_Assignment:_ Transcribe the data in full and exactly, omitting any pictures.

━━━ The data ━━━

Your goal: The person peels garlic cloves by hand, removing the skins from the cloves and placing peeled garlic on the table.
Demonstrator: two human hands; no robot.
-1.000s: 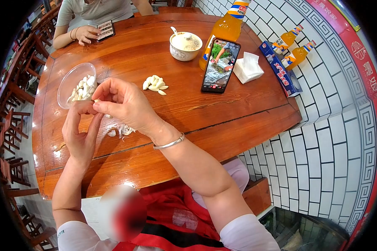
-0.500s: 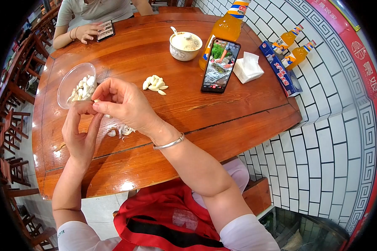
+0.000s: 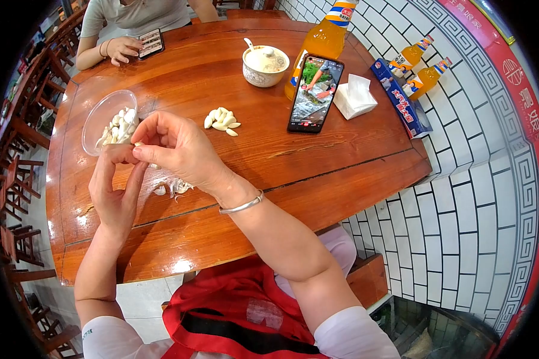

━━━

_Answer below:_
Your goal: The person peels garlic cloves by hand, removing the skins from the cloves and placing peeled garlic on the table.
Demonstrator: two human hands; no robot.
-1.000s: 
-0.500s: 
+0.000s: 

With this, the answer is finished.